The levels of RAID

Level 0

A.K.A striping.  No data recovery available.  Data is striped across all disks equally and sequentially trhough the array.  This is the fastest of all the levels, because it only combines the drives into one drive without error checking.

RAID 0 A Disk B Disk C Disk D Disk E Disk
Stripe 0 A0 B0 C0 D0 E0
Stripe 1 A1 B1 C1 D1 E1
Stripe 2 A2 B2 C2 D2 E2
Stripe 3 A3 B3 C3 D3 E3
Stripe 4 A4 B4 C4 D4 E4

 

Level 1

Also called duplex or disk mirroring.  Each disk in the array has an error checking disk with a duplicate set of information.  When a disk fails, it's clone takes it place.  This is the most expensive version of RAID since it requires the same number of disks for error checking as it does for holding the data.  Performance and dependability are high.  Though the most expensive RAID level, it use is common in applications where large disk space is not needed.

RAID 1 A B C D
Stripe 0 A0 B0 A0 B0
Stripe 1 A1 B1 A1 B1
Stripe 2 A2 B2 A2 B2
Stripe 3 A3 B3 A3 B3
Stripe 4 A4 B4 A4 B4

In this case blocks A and B would each represent a physical disk and C and D would be their respective mirror disks.

Level 2

Hamming Code ECC.  Use of Hamming Codes require that all disks be access during an I/O operation.  Built-in error correction being common in today's disks and having no significant advantages over the other levels make this level rarely used.  Requires 30% more disk space than level 0.

Level 3

The data is striped across the disks by the byte with one disk holding error checking data.  Only one operation can be performed at a time.  Primarily for data intensive or single user applications.

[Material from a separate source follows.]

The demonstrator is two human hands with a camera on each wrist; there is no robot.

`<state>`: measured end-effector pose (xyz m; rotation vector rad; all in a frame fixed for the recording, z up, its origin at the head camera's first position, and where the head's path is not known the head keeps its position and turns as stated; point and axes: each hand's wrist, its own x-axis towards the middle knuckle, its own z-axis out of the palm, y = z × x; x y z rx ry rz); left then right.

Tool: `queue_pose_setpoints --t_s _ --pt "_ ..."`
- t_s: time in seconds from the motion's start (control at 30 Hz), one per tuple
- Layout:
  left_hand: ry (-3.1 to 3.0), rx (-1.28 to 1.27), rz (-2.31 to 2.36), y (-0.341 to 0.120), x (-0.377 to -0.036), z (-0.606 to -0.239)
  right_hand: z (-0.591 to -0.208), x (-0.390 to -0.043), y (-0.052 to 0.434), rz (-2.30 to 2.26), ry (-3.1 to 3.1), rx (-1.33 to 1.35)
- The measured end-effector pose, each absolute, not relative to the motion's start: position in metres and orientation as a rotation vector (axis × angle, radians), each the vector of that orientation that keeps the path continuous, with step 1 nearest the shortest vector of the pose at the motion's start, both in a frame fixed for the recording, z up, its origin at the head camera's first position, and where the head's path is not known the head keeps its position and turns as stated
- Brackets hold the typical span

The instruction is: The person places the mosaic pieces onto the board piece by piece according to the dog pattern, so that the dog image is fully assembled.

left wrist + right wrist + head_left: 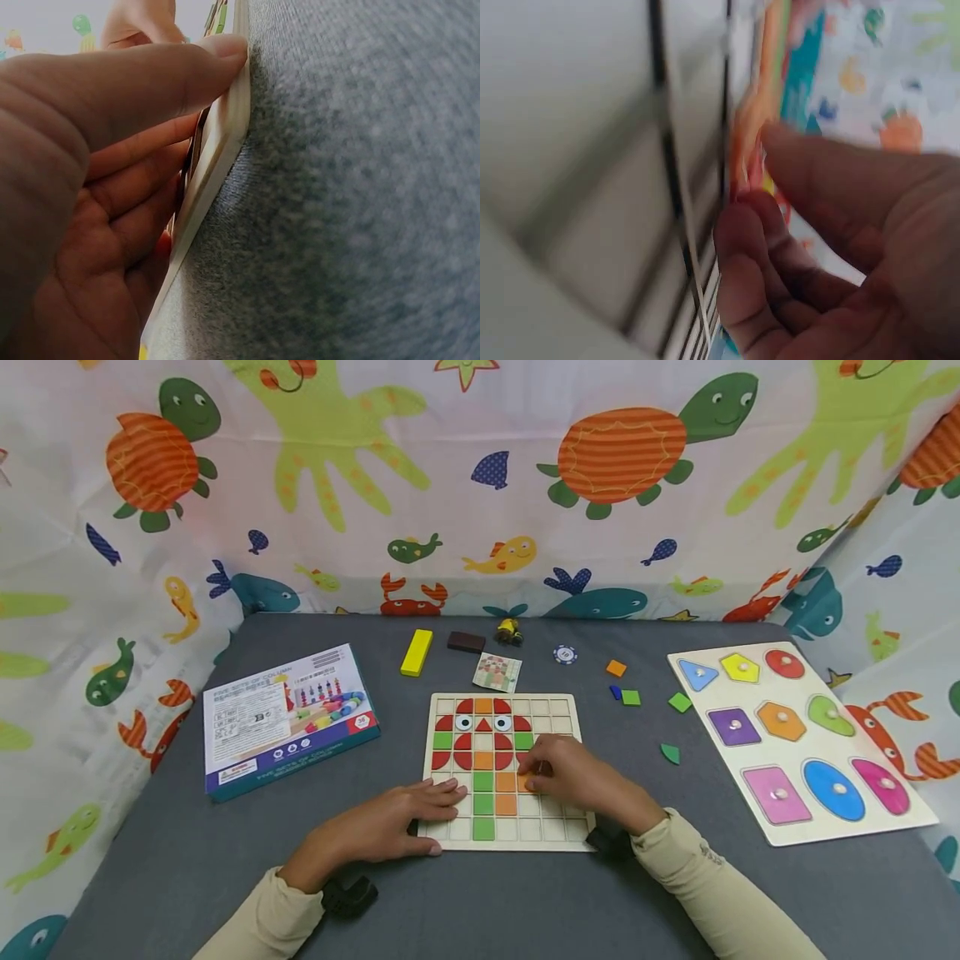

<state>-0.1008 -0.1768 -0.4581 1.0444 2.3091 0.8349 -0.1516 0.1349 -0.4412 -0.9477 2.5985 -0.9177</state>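
Note:
A wooden grid board lies in the middle of the grey table, partly filled with red, orange and green tiles that form a figure with two eyes. My left hand lies flat on the board's lower left corner, fingers straight. In the left wrist view the left hand has its thumb along the board's edge. My right hand sits on the board right of the figure, fingertips curled and pinching an orange tile at a cell. The right wrist view is blurred: the right hand has thumb and finger meeting at the board.
A toy box lies at the left and a shape puzzle board at the right. Behind the grid are a yellow block, brown block, pattern card and chip. Loose tiles lie between the boards.

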Motion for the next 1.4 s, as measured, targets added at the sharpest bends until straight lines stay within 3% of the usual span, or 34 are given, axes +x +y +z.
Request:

RAID 3 A Disk B Disk C Disk D Disk Parity Disk
Stripe 0 A0 B0 C0 D0 0 Parity
Stripe 1 A1 B1 C1 D1 1 Parity
Stripe 2 A2 B2 C2 D2 2 Parity
Stripe 3 A3 B3 C3 D3 3 Parity
Stripe 4 A4 B4 C4 D4 4 Parity

Each stripe spans multiple disks.  The parity disks hold the parity of the other disks in the same stripe or rank.

Level 4

The data is striped by the block across multiple drives with and extra error checking drive.  Disks can be accessed in parallel, increasing read performance.

RAID 4 A Blocks B Blocks C Blocks D Blocks Parity Disk
Stripe 0 A0 B0 C0 D0 0
Stripe 1 A1 B1 C1 D1 1
Stripe 2 A2 B2 C2 D2 2
Stripe 3 A3 B3 C3 D3 3
Stripe 4 A4 B4 C4 D4 4

Each block of data is written to a data disk.  Blocks in the same stripe or rank generate the parity disk information.

Level 5

The most widely used RAID level.  Disks can be hot-swapped without stopping the system.  Data is striped accros multiple disks, with a section of each disk being used for error checking.  Multiple reads and writes can be performed at the same time.  As with level 1 it is best used for multi-user, and networked environments( NT, Unix).

RAID 5 A Blocks B Blocks C Blocks D Blocks E Blocks
Stripe 0 A0 B0 C0 D0 0 Parity
Stripe 1 A1 B1 C1 1 Parity E1
Stripe 2 A2 B2 2 Parity D2 E2
Stripe 3 A3 3 Parity C3 D3 E3
Stripe 4 4 Parity B4 C4 D4 E4

The parity information for each block of the same rank is distributed across the disks.

 

Other levels exist, but mainly only in theory. RAID 6 is the only one occasionally implemented due to the costs of the other levels.

RAID 6 - the paranoid version.  RAID 6 can sustain 2 disk failures without losing data.  Parity is distributed as with RAID 5 but 2 blocks in each rank contain parity information.  Requires an 2 extra disks as opposed to the one needed for levels 3-5.